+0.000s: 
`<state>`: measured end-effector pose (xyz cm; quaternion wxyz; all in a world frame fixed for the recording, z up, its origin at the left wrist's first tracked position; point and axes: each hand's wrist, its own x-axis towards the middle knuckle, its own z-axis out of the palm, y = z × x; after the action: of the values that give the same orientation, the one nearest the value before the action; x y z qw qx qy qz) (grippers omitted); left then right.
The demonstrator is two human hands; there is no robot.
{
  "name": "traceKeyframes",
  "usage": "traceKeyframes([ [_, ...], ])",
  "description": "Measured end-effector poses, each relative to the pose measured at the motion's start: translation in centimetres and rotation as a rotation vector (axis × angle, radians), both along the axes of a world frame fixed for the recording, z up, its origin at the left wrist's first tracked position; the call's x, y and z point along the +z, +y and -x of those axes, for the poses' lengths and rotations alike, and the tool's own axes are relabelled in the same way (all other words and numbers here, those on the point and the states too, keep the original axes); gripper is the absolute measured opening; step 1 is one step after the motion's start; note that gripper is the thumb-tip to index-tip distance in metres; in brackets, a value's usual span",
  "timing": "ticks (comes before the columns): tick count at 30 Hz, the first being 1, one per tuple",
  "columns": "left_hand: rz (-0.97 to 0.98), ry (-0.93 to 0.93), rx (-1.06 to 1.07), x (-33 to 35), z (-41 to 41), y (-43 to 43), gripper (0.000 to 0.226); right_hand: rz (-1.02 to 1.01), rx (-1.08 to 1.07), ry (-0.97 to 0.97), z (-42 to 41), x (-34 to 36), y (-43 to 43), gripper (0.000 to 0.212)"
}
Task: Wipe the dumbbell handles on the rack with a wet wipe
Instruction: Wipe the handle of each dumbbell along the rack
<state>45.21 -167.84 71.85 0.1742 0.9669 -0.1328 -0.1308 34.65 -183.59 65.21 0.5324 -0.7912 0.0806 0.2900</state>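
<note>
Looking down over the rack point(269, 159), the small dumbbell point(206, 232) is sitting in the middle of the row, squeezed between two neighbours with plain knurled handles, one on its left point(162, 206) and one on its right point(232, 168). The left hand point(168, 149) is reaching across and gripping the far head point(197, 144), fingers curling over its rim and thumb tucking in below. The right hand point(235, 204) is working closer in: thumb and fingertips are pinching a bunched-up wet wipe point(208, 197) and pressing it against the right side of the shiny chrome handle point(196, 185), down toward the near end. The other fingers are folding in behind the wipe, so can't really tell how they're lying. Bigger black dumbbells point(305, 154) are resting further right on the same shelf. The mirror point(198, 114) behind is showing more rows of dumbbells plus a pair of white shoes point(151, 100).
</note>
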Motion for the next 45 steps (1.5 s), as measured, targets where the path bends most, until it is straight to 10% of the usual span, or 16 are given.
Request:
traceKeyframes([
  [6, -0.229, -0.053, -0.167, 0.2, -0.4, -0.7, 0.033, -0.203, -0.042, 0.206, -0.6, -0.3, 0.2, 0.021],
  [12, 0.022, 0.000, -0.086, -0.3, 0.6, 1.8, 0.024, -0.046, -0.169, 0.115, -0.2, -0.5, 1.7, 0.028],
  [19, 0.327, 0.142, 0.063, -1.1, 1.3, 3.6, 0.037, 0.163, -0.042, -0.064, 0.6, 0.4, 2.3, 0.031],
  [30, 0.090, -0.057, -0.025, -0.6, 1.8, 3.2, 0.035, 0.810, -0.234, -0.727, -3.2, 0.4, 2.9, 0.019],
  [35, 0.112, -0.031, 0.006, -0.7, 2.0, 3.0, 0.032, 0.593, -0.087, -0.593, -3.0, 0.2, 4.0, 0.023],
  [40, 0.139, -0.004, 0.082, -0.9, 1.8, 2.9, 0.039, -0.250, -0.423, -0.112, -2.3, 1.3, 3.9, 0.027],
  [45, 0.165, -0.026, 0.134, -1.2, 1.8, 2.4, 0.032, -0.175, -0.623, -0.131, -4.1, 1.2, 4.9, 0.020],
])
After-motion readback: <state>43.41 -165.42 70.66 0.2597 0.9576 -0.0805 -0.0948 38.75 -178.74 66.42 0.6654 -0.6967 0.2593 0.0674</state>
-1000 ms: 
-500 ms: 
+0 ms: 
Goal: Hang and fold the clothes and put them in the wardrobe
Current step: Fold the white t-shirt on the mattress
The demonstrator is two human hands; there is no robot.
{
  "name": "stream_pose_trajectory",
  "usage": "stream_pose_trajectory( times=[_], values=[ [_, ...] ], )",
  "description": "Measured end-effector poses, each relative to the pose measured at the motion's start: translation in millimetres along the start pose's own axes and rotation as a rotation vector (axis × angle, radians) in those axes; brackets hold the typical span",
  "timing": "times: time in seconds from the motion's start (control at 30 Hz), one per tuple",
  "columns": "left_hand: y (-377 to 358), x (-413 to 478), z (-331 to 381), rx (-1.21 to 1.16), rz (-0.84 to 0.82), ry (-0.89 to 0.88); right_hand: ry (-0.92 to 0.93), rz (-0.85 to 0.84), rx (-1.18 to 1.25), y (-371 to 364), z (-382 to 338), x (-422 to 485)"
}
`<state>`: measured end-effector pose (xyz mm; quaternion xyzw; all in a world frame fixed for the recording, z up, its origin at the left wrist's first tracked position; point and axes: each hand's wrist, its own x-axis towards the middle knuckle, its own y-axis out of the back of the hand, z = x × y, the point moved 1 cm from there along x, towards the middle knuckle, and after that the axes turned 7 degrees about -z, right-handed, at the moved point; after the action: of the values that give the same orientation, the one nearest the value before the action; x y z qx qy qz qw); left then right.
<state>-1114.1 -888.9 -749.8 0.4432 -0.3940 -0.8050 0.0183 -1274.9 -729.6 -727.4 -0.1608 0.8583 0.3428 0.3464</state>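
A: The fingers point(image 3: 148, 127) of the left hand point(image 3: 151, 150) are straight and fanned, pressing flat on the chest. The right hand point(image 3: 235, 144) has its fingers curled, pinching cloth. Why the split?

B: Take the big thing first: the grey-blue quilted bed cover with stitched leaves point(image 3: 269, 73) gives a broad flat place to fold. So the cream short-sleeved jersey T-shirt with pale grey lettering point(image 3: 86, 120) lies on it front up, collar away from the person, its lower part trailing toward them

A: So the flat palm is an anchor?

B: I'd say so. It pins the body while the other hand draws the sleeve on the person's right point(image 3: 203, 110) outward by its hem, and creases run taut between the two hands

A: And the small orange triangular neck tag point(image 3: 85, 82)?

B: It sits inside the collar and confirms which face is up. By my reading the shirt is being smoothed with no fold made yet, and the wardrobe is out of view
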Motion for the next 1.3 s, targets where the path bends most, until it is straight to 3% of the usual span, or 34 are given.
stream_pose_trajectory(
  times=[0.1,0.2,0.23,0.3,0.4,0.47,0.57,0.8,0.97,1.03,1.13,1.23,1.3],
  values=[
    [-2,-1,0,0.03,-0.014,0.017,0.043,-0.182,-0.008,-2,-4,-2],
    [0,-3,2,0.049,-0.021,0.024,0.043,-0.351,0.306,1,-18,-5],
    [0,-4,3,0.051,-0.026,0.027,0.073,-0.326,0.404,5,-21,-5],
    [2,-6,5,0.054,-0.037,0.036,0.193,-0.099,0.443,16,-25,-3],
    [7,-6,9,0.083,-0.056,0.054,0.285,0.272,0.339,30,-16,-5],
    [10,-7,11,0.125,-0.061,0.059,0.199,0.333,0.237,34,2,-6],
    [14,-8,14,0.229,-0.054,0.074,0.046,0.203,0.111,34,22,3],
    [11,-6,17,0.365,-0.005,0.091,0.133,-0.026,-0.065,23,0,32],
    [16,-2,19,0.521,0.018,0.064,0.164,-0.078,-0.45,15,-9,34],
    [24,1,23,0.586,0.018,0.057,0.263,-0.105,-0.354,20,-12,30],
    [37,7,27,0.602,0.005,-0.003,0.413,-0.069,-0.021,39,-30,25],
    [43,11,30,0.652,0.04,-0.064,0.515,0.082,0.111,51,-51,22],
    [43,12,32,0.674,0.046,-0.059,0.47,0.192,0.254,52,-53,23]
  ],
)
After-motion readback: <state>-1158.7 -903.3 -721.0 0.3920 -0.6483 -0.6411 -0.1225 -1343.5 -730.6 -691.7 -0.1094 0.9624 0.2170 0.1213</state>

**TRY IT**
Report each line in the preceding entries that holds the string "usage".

**ANSWER BELOW**
  "usage": "traceKeyframes([ [_, ...], ])",
  "usage": "stream_pose_trajectory( times=[_], values=[ [_, ...] ], )",

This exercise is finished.